As ADHD awareness has been increasing, we have learned a lot about symptoms of executive dysfunction: difficulty staying on task or sustaining focus, switching tasks, organizing materials and schedules, losing track of time, and difficulty with inhibiting impulses and urges. However, executive dysfunction can also occur outside the context of ADHD, such as:
- In the contexts of insomnia and sleep deprivation (including for new parents!), coping with somatic pain, physical and/or emotional trauma, stress (particularly when prolonged)
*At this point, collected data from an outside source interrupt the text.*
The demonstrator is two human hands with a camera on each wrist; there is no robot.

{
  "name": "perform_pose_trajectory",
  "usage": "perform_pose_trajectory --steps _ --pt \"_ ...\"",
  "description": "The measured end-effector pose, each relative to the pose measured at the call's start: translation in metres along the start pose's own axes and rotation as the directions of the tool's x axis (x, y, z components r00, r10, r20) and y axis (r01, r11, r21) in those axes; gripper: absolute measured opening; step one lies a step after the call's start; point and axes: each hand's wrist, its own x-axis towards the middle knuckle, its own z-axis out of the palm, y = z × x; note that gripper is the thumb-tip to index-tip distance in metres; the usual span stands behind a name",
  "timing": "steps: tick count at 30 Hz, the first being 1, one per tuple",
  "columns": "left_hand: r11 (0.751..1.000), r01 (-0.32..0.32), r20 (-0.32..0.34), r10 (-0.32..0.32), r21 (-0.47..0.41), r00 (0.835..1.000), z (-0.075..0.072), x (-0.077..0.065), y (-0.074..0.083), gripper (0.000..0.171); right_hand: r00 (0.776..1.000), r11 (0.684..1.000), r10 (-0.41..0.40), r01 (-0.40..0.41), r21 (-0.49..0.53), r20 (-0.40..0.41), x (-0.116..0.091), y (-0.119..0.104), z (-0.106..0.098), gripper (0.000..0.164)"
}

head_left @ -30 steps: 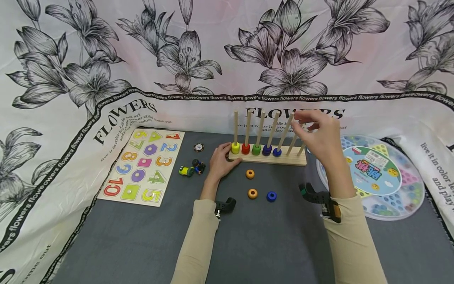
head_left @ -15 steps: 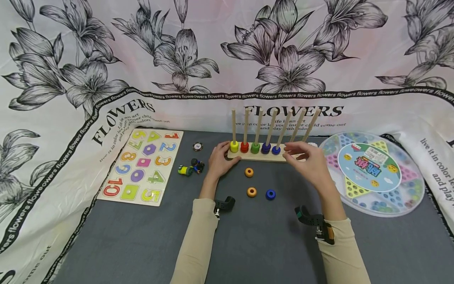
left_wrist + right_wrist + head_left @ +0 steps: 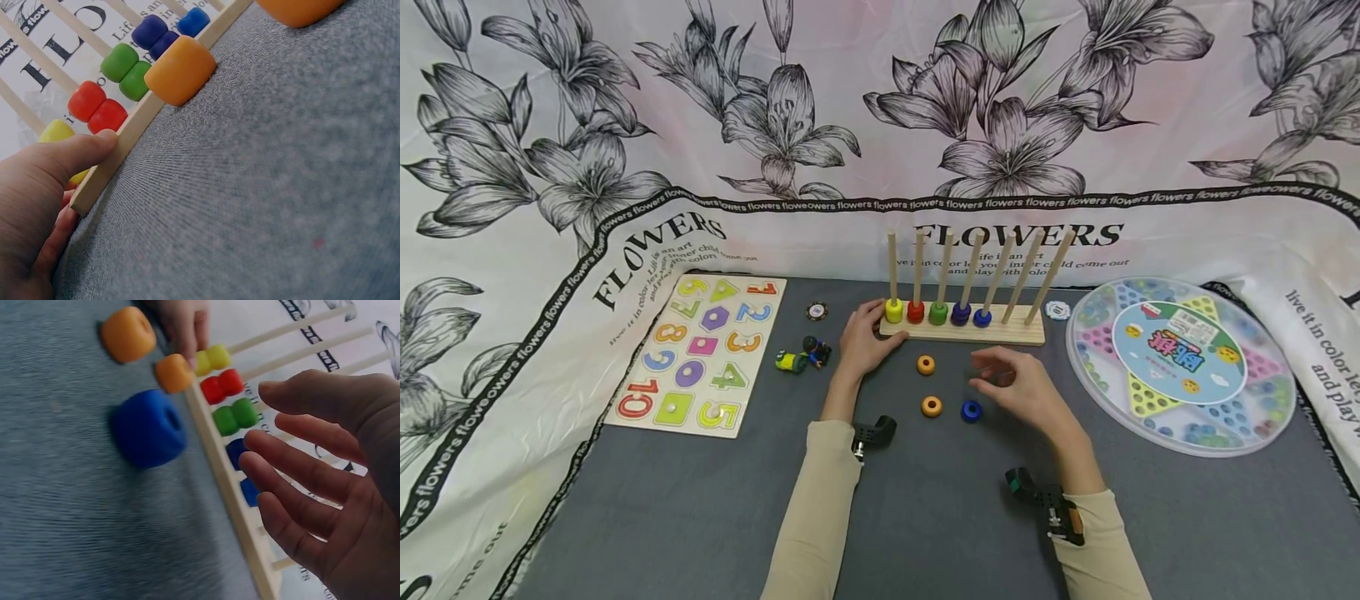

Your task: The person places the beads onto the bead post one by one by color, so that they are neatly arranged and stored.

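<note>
While the left hand (image 3: 865, 346) pinches one end of the wooden peg base (image 3: 964, 333), the right hand (image 3: 1027, 387), fingers loosely spread, hovers near the loose blue bead (image 3: 972, 418).

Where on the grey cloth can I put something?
Free: between the beige fabric sleeves; also nearer you than the round translucent game board. Crowded: by the wooden peg rack; two round orange beads, one round blue bead, the right hand.

At seven o'clock from the pale wooden peg rack (image 3: 955, 334) lie two round orange beads (image 3: 932, 414); one round blue bead (image 3: 971, 419) is at six, the round plastic game board (image 3: 1150, 396) at three, the rectangular number-and-shape puzzle board (image 3: 709, 392) at nine.
</note>
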Motion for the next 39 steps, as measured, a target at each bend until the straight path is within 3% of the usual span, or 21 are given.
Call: perform_pose_trajectory --steps 12,26,39 --pt "1.0 0.006 0.005 -0.006 -0.015 1.0 -0.001 -0.001 0.001 0.065 0.995 0.999 -0.023 0.021 0.024 0.093 -0.017 0.013 0.017 0.034" --pt "1.0 0.01 0.002 -0.01 -0.008 1.0 -0.001 -0.001 0.0 0.067 0.984 0.998 -0.063 0.06 0.023 0.168 -0.021 0.011 0.014 0.03" --pt "1.0 0.008 0.001 -0.008 0.005 1.0 -0.001 -0.001 0.001 0.065 0.998 0.999 -0.049 0.05 -0.012 0.043 -0.014 0.005 0.005 0.029"
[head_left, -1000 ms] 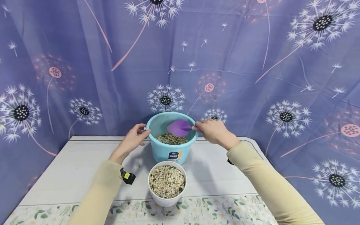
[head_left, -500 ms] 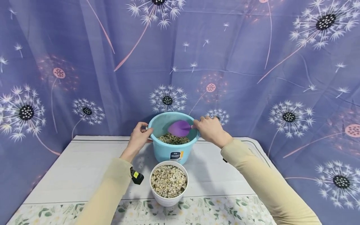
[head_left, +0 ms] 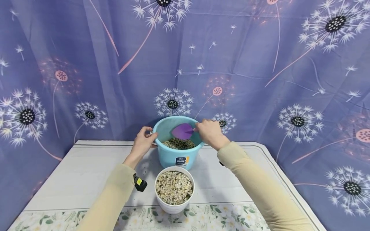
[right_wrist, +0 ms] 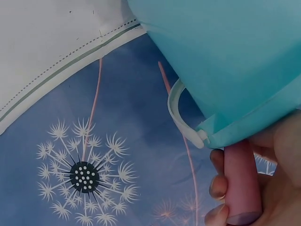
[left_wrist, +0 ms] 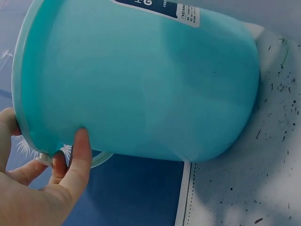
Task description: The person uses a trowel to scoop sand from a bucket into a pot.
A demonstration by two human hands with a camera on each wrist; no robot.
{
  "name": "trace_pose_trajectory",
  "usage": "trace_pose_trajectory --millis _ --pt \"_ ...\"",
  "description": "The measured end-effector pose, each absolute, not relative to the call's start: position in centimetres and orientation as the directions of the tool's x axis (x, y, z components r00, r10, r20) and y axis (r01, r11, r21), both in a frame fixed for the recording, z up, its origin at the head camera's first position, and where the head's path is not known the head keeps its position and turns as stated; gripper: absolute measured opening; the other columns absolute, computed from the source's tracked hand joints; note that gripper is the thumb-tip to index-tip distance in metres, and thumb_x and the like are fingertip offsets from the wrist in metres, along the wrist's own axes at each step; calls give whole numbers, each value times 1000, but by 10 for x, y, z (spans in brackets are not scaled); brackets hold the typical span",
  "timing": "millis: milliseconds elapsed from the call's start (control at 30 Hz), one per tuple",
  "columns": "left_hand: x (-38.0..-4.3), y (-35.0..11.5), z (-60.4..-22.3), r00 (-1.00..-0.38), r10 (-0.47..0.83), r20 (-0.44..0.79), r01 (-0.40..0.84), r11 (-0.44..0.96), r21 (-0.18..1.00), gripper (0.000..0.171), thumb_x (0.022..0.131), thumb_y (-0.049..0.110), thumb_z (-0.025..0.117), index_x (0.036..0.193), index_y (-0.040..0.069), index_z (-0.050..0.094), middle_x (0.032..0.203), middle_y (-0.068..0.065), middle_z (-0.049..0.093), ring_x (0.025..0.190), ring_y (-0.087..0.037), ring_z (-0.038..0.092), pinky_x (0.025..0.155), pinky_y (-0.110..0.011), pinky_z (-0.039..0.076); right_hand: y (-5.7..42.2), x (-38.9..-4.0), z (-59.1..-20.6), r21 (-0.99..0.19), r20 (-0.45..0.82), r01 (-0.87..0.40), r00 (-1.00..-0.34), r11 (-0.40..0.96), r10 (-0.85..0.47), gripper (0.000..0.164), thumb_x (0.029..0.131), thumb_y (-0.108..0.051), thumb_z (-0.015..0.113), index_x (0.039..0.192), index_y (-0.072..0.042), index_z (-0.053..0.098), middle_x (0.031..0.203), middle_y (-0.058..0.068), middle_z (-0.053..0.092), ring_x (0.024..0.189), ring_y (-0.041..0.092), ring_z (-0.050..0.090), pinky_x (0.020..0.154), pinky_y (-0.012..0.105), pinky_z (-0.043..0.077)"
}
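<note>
A light blue bucket (head_left: 170, 155) stands at the back of the table, with a dark and pale grainy mix (head_left: 179, 144) low inside it. My left hand (head_left: 141, 143) holds its left rim; in the left wrist view the thumb is at the rim (left_wrist: 19, 89) and the other fingers are outside, by the handle joint (left_wrist: 44, 159). At the right rim, my right hand (head_left: 213, 133) grips a trowel by its pink handle (right_wrist: 242, 183). The trowel's purple blade (head_left: 182, 131) hangs inside the bucket, above the mix. A white pot (head_left: 172, 209) heaped with pale grains (head_left: 174, 187) stands in front.
White covering and a floral strip (head_left: 225, 216) lie over the table. Dark crumbs (left_wrist: 258, 220) are scattered left of the bucket. A purple dandelion-print curtain (head_left: 130, 96) hangs close behind it. The bucket's pale carrying handle (right_wrist: 176, 108) hangs down outside.
My right hand and the trowel have shifted a little to the left, with the blade turned slightly. My left forearm has come closer to the bucket while the hand keeps its hold.
</note>
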State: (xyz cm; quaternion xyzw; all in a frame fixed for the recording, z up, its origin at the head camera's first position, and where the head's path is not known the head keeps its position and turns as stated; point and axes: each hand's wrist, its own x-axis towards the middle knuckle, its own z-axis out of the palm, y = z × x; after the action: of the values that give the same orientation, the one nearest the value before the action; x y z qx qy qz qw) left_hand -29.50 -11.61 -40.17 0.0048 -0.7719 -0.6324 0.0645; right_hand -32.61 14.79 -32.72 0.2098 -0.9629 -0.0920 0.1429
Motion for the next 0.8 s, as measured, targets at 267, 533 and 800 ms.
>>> trace_pose_trajectory --millis 267,533,800 --pt "-295 -115 -404 -989 -102 106 87 179 980 42 96 23 61 130 5 47 94 -13 57 73 -22 69 74 -39 60 136 -330 -332 303 218 -307 -900 902 -379 19 95 -28 66 108 -17 74 94 12 66 87 30 60 76 48 52" --pt "-294 -113 -405 -985 -119 128 101 215 971 41 97 25 60 131 6 47 92 -12 57 74 -23 70 72 -37 60 119 -333 -338 406 240 -232 -906 884 -348 16 96 -16 61 99 -13 76 94 12 65 88 30 55 81 51 42" --pt "-293 -113 -403 -983 -121 140 112 213 971 41 97 23 60 131 5 47 92 -13 59 74 -24 70 70 -36 60 102 -337 -349 468 192 -277 -895 839 -402 17 93 -13 61 99 -15 77 95 11 65 87 26 56 77 46 43"
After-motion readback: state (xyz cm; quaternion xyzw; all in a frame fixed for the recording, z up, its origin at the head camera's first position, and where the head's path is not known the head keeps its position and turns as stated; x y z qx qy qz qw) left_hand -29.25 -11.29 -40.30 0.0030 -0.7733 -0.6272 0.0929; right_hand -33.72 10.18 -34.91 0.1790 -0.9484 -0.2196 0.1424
- In the context of many other psychiatric and neurological diagnoses, including but not limited to Major Depressive Disorder, Bipolar Disorder, Alzheimer’s, Schizophrenia, Autism, and cognitive disability
While we have learned a lot about how important it is to appropriately respond to difficulty in executive dysfunction in the context of ADHD, there is not a lot of widespread awareness of the fact that symptoms of executive dysfunction, which are the symptoms that ADHD is known for, can also occur as a result of many other causes. A set of symptoms that overtly looks very much like ADHD in terms of the difficulties faced by patients in their daily life can in fact be caused by something very different and be transient with a favourable prognosis (such as in the case of sleep deprivation due to caring for an infant) or require sustained clinical attention (such as in the case of Alzheimer’s).
Importantly, when executive dysfunction is considered in this broader context, we can see that it’s a widespread issue with a far larger prevalence than ADHD proper. Seen in this light, the large number of patients seeking clinical help for these symptoms is appropriate, not overblown.
As awareness that clinical care can help us cope with or mitigate symptoms executive function has increased, people struggling with these symptoms have begun seeking just such help; it remains the task of the clinician to conduct careful diagnosis differentiating between possible causes and ruling out any progressive conditions that could underlie these symptoms – in close dialogue with the patient who knows best about their symptoms, but not necessarily about their cause.